§ BRIEF: Give again, word for word, the lines below that run from the line with "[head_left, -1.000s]" through the line with "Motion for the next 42". Drop the pictures.

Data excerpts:

⁂

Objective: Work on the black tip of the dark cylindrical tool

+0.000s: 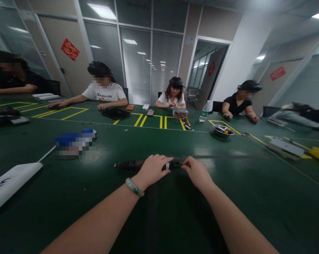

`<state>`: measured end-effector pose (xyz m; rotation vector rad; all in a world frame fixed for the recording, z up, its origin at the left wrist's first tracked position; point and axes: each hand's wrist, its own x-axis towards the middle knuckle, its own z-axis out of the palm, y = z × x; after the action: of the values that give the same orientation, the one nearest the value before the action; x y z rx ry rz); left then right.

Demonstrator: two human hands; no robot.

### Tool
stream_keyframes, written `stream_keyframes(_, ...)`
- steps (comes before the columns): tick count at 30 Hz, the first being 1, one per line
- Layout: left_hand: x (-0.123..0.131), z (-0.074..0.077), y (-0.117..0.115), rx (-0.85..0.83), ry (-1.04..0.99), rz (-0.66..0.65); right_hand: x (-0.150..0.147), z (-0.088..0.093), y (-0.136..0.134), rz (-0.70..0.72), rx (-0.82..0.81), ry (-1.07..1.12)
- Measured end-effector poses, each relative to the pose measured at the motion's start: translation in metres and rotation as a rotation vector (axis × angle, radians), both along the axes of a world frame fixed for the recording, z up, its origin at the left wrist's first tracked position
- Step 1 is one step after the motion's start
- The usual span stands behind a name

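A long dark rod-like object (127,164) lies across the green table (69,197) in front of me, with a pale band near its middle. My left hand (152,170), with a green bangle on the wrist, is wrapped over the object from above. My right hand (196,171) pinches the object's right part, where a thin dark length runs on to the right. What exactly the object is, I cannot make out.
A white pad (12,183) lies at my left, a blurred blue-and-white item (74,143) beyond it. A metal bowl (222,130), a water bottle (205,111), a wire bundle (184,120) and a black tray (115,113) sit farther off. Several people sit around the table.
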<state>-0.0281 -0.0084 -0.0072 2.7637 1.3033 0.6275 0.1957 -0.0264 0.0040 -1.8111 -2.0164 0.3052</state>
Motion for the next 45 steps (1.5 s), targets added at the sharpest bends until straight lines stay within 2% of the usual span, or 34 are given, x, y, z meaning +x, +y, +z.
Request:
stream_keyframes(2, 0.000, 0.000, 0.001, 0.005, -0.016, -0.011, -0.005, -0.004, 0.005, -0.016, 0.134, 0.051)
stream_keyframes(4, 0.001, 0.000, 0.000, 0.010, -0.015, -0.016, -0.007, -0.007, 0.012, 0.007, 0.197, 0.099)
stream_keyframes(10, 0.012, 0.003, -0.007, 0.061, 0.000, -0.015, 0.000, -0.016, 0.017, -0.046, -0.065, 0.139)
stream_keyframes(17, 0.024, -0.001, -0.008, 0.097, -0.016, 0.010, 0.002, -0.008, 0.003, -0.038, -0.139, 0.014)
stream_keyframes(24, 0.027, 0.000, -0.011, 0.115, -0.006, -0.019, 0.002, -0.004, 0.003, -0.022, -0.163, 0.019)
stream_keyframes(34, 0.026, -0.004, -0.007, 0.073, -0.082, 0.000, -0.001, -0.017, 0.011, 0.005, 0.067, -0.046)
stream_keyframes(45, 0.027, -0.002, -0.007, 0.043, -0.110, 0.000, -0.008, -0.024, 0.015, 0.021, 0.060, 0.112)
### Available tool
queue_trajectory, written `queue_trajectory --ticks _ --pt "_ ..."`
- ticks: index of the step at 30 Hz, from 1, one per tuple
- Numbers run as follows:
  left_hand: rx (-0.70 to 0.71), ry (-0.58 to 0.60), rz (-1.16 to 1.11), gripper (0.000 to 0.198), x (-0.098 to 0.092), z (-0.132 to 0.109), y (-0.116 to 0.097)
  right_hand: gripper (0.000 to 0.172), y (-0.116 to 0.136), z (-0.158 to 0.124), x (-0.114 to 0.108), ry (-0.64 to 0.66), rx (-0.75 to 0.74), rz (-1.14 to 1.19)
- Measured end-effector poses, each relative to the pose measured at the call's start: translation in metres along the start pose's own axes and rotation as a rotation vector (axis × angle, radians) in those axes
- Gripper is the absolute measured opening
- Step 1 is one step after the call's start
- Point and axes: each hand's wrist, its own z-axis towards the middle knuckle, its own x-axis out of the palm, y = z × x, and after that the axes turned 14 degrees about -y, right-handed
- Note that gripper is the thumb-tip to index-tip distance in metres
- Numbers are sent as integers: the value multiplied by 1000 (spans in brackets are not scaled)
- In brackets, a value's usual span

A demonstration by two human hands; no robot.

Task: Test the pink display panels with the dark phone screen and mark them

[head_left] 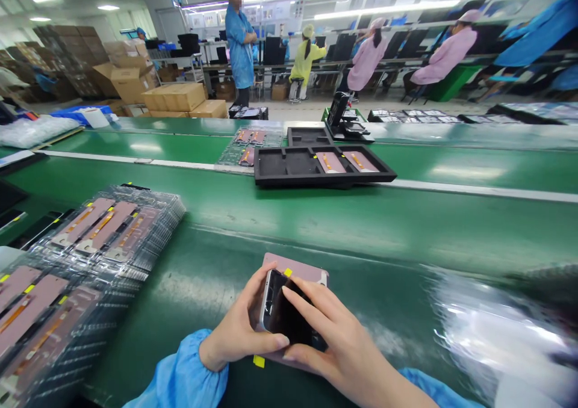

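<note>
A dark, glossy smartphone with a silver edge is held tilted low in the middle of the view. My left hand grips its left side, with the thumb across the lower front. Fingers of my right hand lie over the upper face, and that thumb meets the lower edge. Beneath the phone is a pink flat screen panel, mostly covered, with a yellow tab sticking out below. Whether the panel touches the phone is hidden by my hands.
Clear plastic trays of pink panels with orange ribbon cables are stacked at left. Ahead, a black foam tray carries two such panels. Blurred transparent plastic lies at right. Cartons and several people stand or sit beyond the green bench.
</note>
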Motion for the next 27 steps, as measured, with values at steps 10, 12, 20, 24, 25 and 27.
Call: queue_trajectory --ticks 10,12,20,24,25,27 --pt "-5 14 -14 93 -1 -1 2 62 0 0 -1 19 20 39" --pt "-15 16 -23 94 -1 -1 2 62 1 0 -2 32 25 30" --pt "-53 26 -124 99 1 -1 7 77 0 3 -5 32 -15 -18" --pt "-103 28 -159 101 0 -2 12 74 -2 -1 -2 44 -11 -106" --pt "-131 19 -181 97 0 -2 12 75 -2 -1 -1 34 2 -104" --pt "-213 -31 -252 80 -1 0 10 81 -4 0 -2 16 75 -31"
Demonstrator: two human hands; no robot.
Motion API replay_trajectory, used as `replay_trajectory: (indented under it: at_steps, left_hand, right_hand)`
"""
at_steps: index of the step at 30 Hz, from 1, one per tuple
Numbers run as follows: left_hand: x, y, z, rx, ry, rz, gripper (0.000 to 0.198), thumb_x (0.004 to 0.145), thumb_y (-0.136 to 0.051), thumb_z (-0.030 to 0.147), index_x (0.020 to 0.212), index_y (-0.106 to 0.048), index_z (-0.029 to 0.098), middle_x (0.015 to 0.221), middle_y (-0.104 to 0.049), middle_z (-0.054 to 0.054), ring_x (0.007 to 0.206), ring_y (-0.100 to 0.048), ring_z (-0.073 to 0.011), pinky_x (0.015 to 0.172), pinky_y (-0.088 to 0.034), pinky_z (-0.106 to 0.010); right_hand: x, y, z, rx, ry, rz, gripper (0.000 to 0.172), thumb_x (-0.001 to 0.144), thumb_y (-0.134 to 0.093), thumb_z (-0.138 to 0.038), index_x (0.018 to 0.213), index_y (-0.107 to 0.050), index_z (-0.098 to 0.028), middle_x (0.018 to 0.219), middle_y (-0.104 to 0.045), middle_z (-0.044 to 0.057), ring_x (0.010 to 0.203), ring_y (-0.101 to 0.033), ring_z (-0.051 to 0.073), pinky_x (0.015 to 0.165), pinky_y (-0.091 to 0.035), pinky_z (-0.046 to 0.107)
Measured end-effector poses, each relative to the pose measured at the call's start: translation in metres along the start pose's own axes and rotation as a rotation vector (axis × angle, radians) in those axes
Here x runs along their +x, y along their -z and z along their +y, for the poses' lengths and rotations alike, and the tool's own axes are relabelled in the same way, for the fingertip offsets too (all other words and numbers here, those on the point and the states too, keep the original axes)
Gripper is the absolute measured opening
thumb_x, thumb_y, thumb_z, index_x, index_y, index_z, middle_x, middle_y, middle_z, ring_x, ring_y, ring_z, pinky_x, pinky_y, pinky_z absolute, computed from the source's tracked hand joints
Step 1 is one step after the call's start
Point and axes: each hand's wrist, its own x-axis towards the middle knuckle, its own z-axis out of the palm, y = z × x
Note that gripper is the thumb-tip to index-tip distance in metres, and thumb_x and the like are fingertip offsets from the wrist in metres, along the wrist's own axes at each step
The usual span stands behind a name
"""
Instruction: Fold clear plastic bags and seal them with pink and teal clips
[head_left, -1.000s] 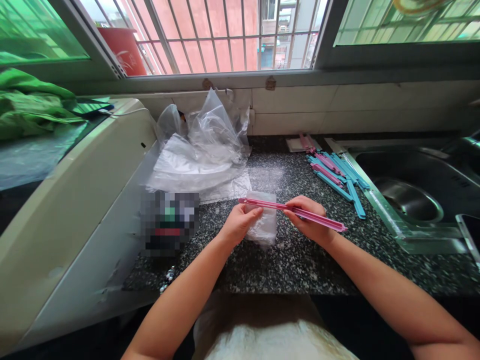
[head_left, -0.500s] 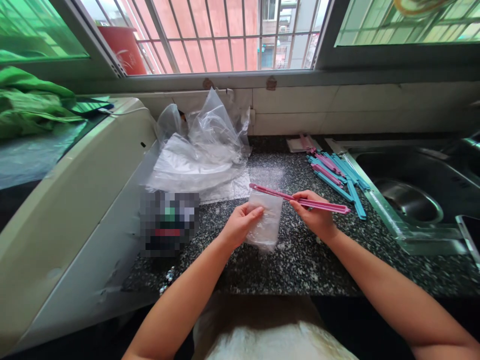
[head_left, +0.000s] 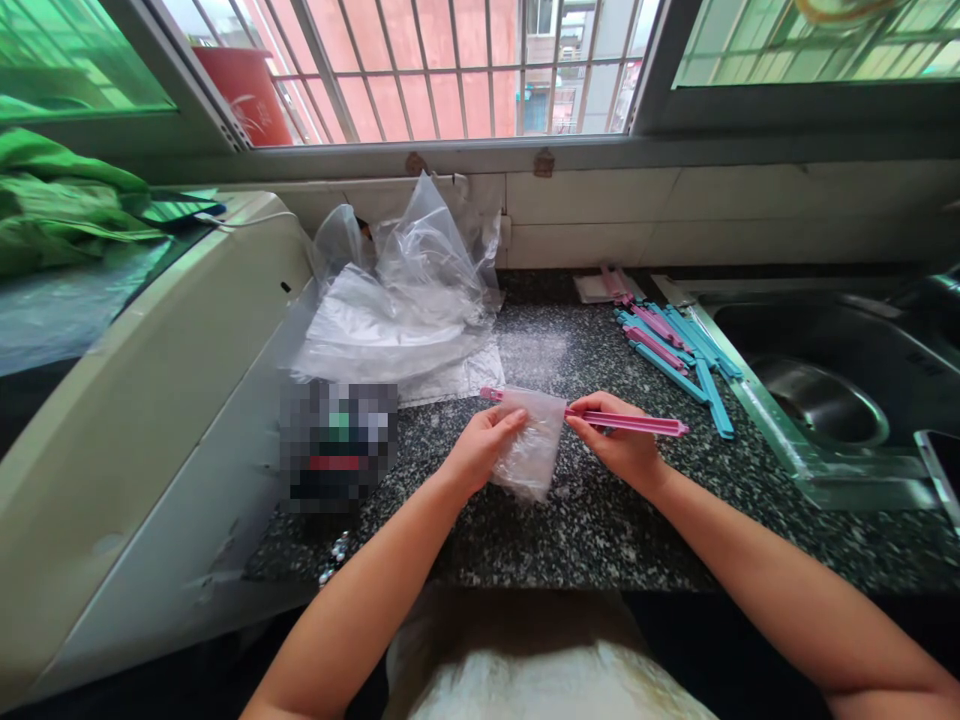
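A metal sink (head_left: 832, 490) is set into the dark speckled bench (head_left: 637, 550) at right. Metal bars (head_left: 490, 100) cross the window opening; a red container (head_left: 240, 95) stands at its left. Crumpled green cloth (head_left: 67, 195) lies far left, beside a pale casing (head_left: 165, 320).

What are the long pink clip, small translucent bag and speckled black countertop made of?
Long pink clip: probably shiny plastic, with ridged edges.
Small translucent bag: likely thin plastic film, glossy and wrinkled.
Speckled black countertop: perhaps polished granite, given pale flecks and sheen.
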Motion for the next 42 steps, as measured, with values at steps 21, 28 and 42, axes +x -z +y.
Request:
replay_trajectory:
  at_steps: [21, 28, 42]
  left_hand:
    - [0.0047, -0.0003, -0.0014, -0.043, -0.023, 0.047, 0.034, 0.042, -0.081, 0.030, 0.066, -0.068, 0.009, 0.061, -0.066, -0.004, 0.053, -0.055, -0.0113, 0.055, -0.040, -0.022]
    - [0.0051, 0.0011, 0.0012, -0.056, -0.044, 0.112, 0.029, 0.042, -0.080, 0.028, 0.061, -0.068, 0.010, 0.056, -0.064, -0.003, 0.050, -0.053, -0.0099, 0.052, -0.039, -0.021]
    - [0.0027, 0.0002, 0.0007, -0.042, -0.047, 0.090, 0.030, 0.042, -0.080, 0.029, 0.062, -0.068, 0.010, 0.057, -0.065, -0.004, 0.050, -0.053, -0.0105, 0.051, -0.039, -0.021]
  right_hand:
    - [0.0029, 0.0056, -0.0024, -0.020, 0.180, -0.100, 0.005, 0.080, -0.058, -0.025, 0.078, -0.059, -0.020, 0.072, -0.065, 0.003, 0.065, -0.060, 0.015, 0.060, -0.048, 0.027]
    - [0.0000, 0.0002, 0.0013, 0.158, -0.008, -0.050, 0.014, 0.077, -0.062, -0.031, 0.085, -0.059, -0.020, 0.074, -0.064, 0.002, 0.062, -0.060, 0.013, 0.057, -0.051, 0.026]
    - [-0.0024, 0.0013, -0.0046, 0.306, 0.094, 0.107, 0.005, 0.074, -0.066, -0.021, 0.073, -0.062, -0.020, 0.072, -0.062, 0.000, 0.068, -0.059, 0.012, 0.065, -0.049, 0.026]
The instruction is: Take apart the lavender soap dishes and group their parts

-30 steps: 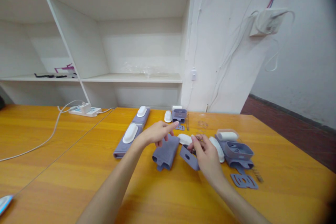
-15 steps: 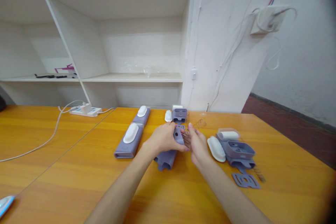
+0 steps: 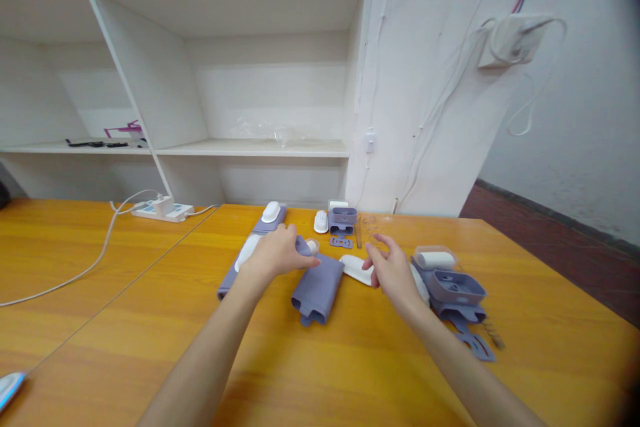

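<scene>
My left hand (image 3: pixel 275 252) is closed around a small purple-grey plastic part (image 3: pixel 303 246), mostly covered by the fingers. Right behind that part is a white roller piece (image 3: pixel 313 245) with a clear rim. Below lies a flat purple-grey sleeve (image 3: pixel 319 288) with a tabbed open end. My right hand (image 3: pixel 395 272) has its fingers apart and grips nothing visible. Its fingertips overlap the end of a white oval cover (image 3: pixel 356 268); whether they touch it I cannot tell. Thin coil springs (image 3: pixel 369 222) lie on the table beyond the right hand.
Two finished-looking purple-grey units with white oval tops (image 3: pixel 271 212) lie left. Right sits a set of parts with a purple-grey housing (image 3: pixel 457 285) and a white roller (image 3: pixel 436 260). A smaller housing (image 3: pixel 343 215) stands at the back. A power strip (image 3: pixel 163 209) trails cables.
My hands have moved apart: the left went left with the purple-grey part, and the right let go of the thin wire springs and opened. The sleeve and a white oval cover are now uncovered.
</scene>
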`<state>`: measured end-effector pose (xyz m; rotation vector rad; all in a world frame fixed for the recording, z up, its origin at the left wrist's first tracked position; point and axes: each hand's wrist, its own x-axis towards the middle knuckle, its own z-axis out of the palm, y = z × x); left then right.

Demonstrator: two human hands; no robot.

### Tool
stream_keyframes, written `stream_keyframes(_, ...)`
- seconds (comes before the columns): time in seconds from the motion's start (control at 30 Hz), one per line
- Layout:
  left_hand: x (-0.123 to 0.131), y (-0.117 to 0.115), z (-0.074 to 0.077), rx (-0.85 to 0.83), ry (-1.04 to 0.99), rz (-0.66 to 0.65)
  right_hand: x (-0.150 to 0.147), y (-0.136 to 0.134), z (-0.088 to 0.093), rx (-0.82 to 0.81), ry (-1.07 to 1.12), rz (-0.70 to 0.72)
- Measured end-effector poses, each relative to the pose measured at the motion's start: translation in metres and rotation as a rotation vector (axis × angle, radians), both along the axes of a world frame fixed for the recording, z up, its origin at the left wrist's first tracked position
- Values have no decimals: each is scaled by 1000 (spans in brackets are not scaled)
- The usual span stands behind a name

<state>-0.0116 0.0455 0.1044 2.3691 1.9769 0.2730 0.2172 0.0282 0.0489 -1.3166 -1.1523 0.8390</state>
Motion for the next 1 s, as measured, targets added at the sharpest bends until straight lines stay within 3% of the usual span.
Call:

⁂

§ ANSWER TO THIS PROBLEM:
[head_left, -1.000s] 
[head_left, -0.500s] 
[head_left, +0.000s] 
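A metal sink (head_left: 832, 490) is set into the dark speckled bench (head_left: 637, 550) at right. Metal bars (head_left: 490, 100) cross the window opening; a red container (head_left: 240, 95) stands at its left. Crumpled green cloth (head_left: 67, 195) lies far left, beside a pale casing (head_left: 165, 320).

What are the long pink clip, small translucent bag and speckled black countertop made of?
Long pink clip: probably shiny plastic, with ridged edges.
Small translucent bag: likely thin plastic film, glossy and wrinkled.
Speckled black countertop: perhaps polished granite, given pale flecks and sheen.
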Motion for the next 42 steps, as measured, with values at steps 21, 28 and 42, axes +x -z +y.

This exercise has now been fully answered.